Will consumers spend $4.95 per month only for back-issue content? In the offline world, there's not a lot of apparent demand for back magazine articles. Borders believes that's because consumers never had easy access to it. "We see this as an untapped resource. Magazine publishers have really been doing nothing with their archives. This gives them a chance to monetize their archives."

There's a need for an online archive of magazine content, but it's more a publisher need than a consumer one. Should KeepMedia offer current and back articles to consumers for $4.95 per month, the service would surmount expectations.

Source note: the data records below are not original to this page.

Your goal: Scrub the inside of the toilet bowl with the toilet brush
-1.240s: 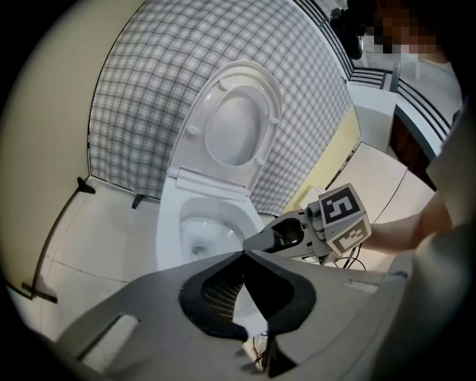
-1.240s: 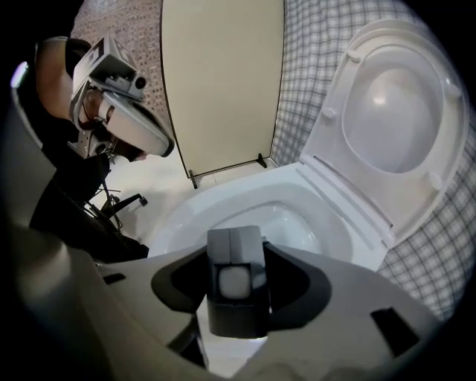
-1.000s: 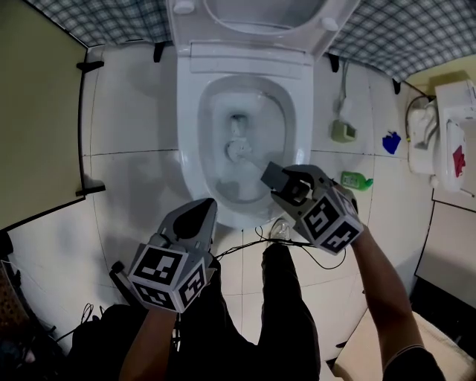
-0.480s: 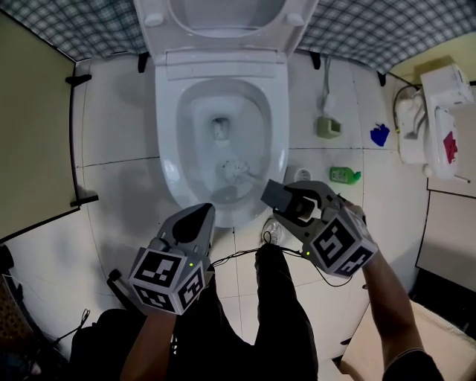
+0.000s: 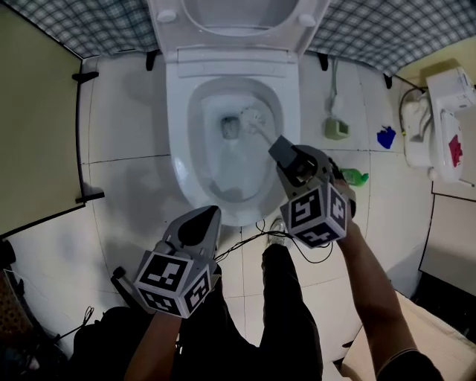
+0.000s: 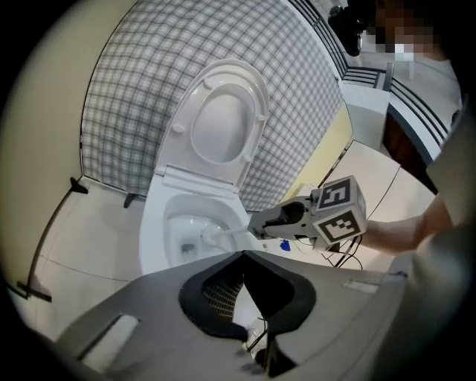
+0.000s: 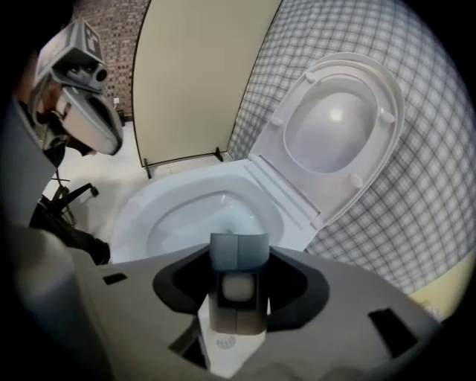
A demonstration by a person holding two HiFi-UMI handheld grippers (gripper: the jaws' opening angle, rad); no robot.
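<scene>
Brush head (image 5: 253,117) sits deep in the bowl (image 5: 212,175), beside the drain (image 5: 230,126). Its handle (image 5: 266,133) is clamped in the right gripper (image 5: 285,152), whose jaws have just been tightening on it, while the left gripper (image 5: 202,219) hangs closed and empty. To scrub well, I'd press the bristles firmly on the porcelain and sweep round the whole wall.

Toilet stall from above

The toilet bowl (image 5: 177,141) stands in the middle, its lid (image 5: 238,11) raised behind it against the wall (image 5: 387,33). The toilet brush (image 5: 251,117) has its head in the bowl, toward the back right. A partition (image 5: 37,126) lies left. On the floor (image 5: 126,186) right of the bowl sit a small container (image 5: 336,129) and, nearer, a bottle (image 5: 355,176).
</scene>
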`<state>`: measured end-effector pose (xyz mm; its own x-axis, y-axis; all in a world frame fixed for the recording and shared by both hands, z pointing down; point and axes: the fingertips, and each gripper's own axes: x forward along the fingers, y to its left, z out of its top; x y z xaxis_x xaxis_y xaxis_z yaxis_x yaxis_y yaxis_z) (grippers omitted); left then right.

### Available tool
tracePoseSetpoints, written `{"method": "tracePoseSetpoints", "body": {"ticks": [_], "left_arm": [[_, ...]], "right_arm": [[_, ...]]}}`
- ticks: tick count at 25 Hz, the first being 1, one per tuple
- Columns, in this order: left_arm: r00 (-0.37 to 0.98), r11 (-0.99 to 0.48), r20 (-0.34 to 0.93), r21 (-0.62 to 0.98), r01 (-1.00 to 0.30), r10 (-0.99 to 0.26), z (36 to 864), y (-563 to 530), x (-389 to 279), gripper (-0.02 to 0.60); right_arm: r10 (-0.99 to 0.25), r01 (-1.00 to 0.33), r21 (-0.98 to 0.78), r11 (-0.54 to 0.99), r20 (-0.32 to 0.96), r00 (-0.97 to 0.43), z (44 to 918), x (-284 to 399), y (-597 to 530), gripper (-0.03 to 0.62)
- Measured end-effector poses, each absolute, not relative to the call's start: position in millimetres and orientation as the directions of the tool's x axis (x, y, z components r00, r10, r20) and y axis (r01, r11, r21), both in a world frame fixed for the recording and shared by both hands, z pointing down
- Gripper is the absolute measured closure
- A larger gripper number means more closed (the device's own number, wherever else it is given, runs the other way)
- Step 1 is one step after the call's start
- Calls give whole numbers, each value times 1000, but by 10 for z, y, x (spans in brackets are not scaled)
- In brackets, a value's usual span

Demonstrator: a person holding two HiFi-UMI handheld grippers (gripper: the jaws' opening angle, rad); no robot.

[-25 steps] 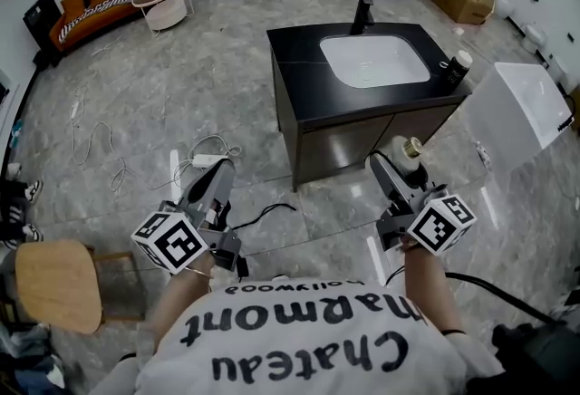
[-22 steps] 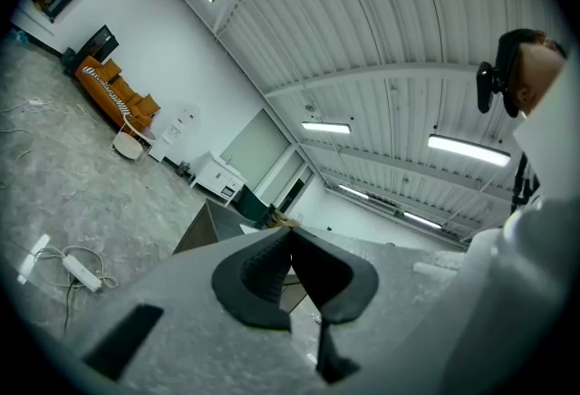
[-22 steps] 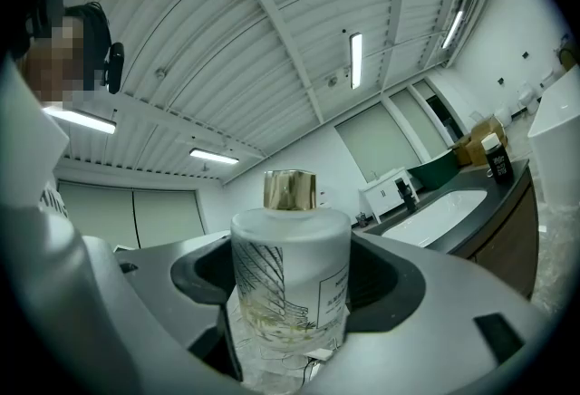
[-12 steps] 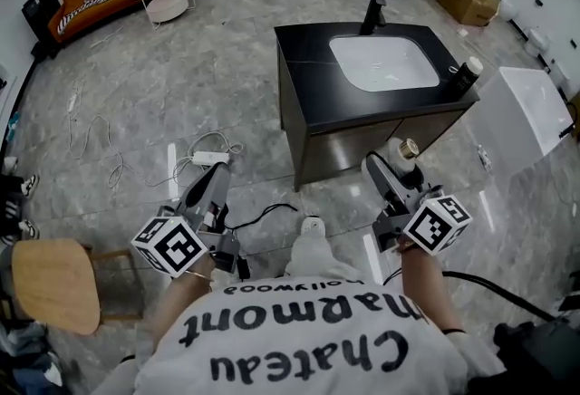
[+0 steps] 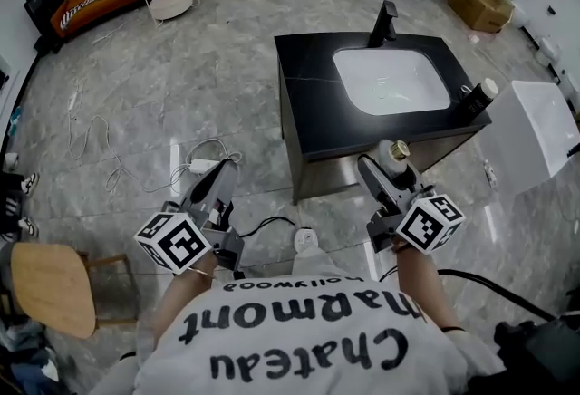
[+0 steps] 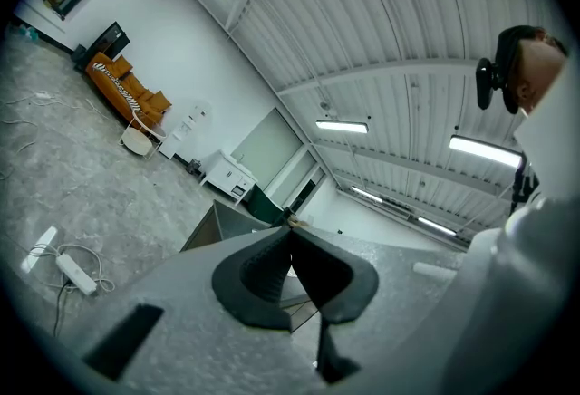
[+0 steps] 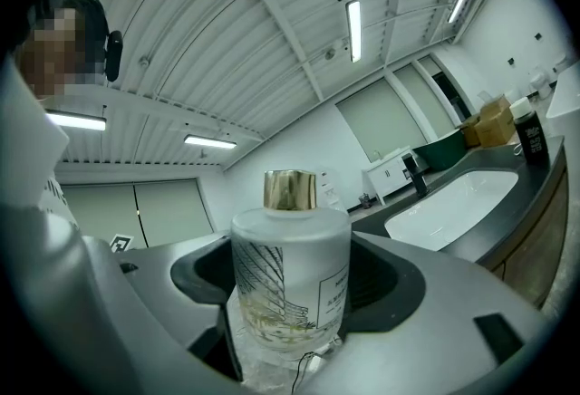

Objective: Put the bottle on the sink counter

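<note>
The right tongs (image 7: 290, 293) are clenched on a squat cylindrical bottle of frosted glass (image 7: 290, 271). Their dark, rubbery pads press its rounded wall from both sides. The bottle stands upright between them under a shiny gold cap (image 7: 290, 189), and a fine leaf drawing and a small pale label mark its matte face.

In the head view the right tongs (image 5: 388, 165) hold the bottle (image 5: 396, 154) in the air, near the front edge of the sink cabinet and not on it. Ahead of these tongs lies the smooth black tabletop (image 5: 313, 99), with a white rounded-rectangle basin (image 5: 391, 81) sunk into it. An angular black faucet (image 5: 384, 22) stands beyond the basin. A dark bottle with a pale cap (image 5: 478, 99) stands at the tabletop's edge, ahead and to the right of the tongs.

The left tongs (image 6: 290, 235) are clenched on nothing. Their dark ribbed pads meet tip to tip in a point, with no object between them. In the head view the left tongs (image 5: 224, 171) are held low over the glossy grey marbled floor (image 5: 181, 85). Just ahead of them lies a white power strip (image 5: 201, 165) with a looped cable.

Each pair of tongs bears a cube with black-and-white square markers: one on the left (image 5: 172, 241), one on the right (image 5: 430, 223).
</note>
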<state>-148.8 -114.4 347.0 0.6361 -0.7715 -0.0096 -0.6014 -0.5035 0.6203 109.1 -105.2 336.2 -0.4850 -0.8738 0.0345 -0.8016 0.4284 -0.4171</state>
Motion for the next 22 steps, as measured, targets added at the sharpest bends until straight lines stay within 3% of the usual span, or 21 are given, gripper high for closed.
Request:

KeepMedia needs a more comprehensive selection of consumer magazines and more newspaper content. It offers only six Knight Ridder newspapers plus Variety, the entertainment industry trade journal. The latest Veronis Suhler Stevenson statistics show consumers last year spent $53 million (30 percent) on newspapers, $45 million (25 percent) on magazines, and $80 million (45 percent) on books. They spent 192 hours (44 percent) reading newspapers, 125 hours (28 percent) on magazines, and 123 hours (28 percent) on books. KeepMedia needs more newspaper content.

Borders agrees but says consumers won't pay for it. "It's too much of a commodity. But consumers might be willing to pay for newspaper feature articles and editorial and opinion pieces." That's KeepMedia's next goal, in addition to adding more consumer magazines.

Borders also believes the obstacles in getting consumers to pay for online content are the same as those getting them to pay for online shopping:

I don't know if there is a trend towards consumers paying for online content. But I do think it will follow the same path as e-commerce did. Consumers were initially afraid to use their credit cards to buy merchandise online. They worried about the security of their purchases and whether buying online was a good experience. Once they tried it, they liked it. Online shopping is now an everyday experience. Consumers now are reluctant to pay for online content, but once they try it, they will like it and it will become an everyday thing.

Louis Borders climbs on. Will he be a Mallory, pioneering where no one's gone before, only to have his efforts fail? Or will he be a Hillary, building on experience to surmount challenges? KeepMedia is a daring effort to watch.